Setubal: Estavam focados nos planos. Fazia plano econômico e o BC precisava ficar supervisionando para os bancos cumprirem. Gastava energia nisso em vez de supervisionar o funcionamento de um banco normal.
Valor: O que ficou faltando no Plano Real? A parte fiscal?
Setubal: A perna fiscal. Que não é o Plano Real, ele não se propôs a isso. O Brasil, em alguns momentos teve uma política fiscal, mas períodos curtos, relativamente. Então, estamos aí hoje.
Valor: O Brasil ainda tem uma taxa de juro real alta…
Setubal: É muito elevada. O governo federal em si é uma grande fonte de pressão, ao colocar dívida acaba puxando a taxa de juros. Por outro lado, o Brasil tem uma coisa espetacular. Nossa dívida pública é financiada basicamente com recursos de brasileiros. Mas é uma distorção esse nível de endividamento, de taxa de juros.
Valor: A economia ainda é muito indexada. Isso atrapalha?
Setubal: Antes do Plano Real, você podia indexar mensalmente. No Plano Real, uma das medidas foi que, para indexar qualquer coisa tem que ter prazo de pelo menos um ano. Mas é uma economia muito indexada ainda. Embora não haja obrigatoriedade de se ajustar os salários pela inflação, 99% do Brasil ajusta. Todo ano é inflação mais alguma coisinha.
Valor: Recentemente, o ministro da Fazenda disse que uma meta de inflação de 3% é exigente para um país como o Brasil. O que o sr. acha?
Setubal: Aí é outra conversa (risos). Estamos em 3%, 4%, fora o período da pandemia, em que teve um ano que teve 2%.

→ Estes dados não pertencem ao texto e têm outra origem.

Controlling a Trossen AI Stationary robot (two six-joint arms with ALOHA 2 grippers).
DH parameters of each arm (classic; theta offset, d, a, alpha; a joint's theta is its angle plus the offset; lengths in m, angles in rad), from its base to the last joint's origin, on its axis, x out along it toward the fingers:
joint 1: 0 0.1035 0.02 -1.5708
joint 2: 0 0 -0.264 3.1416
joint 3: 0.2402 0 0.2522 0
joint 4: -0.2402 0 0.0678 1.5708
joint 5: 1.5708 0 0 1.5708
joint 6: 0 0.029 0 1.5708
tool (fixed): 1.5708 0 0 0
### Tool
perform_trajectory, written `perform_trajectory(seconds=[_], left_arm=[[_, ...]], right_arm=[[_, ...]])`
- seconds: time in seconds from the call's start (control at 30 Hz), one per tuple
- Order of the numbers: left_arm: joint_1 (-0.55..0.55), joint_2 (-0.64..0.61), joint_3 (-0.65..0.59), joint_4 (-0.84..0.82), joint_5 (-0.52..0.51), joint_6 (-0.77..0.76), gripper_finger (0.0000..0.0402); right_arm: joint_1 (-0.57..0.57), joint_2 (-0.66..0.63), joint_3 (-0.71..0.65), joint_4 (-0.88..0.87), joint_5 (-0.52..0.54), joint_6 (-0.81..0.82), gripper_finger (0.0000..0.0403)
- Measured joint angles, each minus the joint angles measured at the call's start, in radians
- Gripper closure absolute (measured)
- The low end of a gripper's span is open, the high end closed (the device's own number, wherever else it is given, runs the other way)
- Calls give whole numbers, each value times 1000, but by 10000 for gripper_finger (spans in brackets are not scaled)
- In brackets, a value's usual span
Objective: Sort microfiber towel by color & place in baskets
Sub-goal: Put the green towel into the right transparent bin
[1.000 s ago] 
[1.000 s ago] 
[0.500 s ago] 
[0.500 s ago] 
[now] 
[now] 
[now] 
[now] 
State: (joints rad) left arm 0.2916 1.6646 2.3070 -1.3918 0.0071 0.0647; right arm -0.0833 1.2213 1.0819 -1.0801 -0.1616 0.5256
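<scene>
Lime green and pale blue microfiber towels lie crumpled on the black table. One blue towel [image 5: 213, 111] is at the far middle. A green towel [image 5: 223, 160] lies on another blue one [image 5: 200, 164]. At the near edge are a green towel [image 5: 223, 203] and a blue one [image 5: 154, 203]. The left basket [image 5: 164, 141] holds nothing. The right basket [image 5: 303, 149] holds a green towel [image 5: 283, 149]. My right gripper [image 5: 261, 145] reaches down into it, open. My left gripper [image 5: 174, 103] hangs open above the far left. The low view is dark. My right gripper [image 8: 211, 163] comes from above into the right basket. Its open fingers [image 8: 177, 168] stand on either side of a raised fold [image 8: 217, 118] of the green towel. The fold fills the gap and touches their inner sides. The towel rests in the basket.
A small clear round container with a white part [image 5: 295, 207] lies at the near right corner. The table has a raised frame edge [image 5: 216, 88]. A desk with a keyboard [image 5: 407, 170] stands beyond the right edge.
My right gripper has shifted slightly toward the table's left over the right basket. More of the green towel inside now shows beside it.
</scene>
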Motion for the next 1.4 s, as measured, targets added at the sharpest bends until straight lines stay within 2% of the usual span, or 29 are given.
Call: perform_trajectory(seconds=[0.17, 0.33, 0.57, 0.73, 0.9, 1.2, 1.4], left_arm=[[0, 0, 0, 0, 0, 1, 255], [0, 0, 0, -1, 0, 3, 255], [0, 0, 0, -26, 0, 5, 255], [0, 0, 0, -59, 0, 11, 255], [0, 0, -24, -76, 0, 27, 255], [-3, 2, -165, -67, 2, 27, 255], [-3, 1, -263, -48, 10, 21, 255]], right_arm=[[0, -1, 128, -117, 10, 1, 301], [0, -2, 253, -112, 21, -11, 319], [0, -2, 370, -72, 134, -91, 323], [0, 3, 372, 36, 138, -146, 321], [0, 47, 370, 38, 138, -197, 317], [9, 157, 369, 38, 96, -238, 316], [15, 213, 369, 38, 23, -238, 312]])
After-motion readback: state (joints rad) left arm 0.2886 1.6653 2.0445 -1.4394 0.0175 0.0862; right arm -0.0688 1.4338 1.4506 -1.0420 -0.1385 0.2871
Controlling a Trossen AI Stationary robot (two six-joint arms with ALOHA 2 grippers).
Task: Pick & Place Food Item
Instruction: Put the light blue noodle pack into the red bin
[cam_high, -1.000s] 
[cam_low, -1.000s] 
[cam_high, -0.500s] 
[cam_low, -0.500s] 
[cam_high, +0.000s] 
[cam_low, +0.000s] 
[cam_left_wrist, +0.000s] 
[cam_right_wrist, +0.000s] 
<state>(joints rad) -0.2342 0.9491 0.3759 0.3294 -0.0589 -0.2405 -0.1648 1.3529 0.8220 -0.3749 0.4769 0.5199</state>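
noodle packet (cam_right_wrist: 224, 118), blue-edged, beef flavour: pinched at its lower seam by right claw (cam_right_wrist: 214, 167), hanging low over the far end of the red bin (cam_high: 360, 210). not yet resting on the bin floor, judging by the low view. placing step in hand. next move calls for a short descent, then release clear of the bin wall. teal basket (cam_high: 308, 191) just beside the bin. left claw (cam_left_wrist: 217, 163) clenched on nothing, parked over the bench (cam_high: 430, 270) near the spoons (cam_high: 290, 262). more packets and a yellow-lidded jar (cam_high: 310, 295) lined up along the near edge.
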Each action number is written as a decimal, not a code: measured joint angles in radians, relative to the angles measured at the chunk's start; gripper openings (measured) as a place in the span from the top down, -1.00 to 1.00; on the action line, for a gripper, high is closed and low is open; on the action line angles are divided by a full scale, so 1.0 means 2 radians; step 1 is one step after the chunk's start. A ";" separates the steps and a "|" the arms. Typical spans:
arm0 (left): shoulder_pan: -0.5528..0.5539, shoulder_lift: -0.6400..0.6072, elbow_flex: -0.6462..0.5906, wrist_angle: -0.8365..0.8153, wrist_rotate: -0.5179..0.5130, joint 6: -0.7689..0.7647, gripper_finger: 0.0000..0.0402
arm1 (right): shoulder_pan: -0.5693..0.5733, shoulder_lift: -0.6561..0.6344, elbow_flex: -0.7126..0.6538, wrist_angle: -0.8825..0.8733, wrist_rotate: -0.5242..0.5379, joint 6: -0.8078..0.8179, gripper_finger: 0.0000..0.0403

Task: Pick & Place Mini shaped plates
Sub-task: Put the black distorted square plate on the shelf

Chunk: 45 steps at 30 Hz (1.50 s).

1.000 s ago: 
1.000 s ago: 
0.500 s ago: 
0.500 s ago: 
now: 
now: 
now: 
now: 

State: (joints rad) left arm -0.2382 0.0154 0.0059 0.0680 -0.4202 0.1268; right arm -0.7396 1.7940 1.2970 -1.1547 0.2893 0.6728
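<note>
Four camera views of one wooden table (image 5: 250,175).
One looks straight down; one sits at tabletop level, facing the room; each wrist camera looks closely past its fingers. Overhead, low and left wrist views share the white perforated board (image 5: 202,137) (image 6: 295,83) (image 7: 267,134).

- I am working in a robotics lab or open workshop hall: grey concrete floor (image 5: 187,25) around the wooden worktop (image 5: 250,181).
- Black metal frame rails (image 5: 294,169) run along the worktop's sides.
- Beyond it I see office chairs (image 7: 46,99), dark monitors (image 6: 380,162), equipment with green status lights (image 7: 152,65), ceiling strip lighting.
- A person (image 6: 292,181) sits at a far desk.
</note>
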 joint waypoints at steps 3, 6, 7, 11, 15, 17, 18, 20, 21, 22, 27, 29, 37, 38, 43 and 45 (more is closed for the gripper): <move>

Valor: É melhor ser ambicioso e não conseguir ou não tentar?
Setubal: Tem uma falácia nesse raciocínio. Uma reclamação de que para levar à meta tem que ter um juro muito elevado. Achar que o esforço exige mais juros não é verdade. Vai exigir para levar até lá, mas depois esse esforço é igual. Ficando com inflação mais alta, vai ter um juro nominal mais elevado. O Brasil às vezes procura atalhos. Não tem milagre. Os outros planos não deram certo porque tinham atalhos, era só fazer a parte boa, congelar preços. O Plano Real não, endereçou uma série de questões. Teve dor para todo mundo.
Valor: Na sua visão, qual foi a confluência que fez com que desse certo? O país estava cansado? Foi mais fácil num governo-tampão?
Setubal: Demanda política havia, tanto é que o Fernando Henrique foi eleito no primeiro turno contra o Lula. É inacreditável pensar nisso hoje. [Antes do Real] havia o desejo evidente da população, não havia a competência técnica nem a vontade política, no sentido de enfrentar a questão dos bancos estaduais. Essa foi a grande novidade, uma vontade política que acabou elegendo o presidente para esse mandato. Tem que ter determinação política, senão não acontece. Estamos precisando disso agora. O Brasil precisa resolver a questão fiscal. A questão monetária o mundo todo sabe como funciona. O que não tem é fórmula para controlar a questão fiscal.
Valor: E esse é um assunto que atinge muitos países. Vários estão com problemas fiscais…
Setubal: Vai dar bobagem alguma hora. Vai ter uma crise por causa disso. Não começa pelos Estados Unidos. O dólar é moeda-reserva, fica muito mais fácil de refinanciar a dívida. Mas outros países podem ter problemas na dívida interna.